■ Your instructions ■
Go through the listing that follows and report the number of lines with the string "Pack" in them, nothing more.

BEGIN

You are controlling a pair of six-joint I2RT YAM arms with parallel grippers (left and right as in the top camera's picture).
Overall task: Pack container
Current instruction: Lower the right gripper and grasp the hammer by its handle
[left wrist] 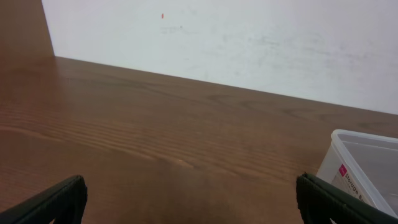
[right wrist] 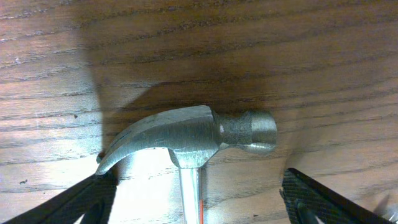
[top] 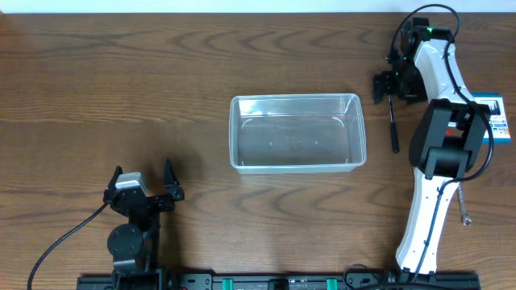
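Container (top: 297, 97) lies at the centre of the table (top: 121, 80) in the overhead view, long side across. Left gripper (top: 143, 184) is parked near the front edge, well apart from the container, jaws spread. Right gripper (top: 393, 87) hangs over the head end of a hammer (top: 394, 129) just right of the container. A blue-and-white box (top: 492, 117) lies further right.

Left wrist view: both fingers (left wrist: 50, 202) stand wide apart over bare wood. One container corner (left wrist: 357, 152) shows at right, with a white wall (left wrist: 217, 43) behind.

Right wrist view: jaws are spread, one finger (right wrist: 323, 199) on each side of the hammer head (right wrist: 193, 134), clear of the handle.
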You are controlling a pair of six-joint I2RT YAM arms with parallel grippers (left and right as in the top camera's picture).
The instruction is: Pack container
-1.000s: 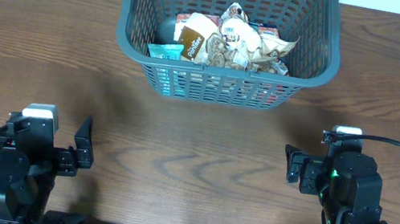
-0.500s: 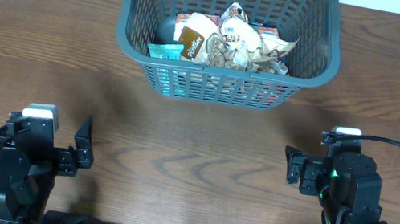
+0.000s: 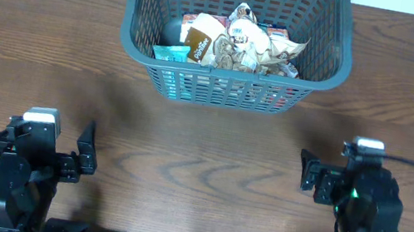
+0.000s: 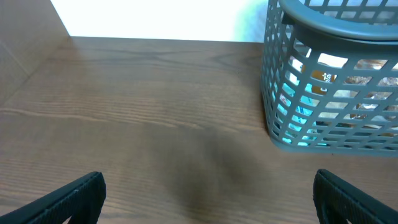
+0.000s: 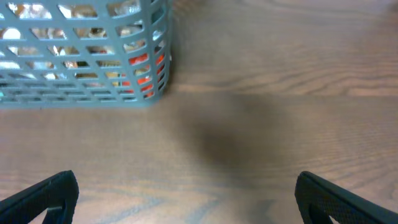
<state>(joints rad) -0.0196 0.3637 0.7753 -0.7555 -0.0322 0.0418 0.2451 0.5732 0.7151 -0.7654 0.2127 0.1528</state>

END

■ Answer to this exercise ■
2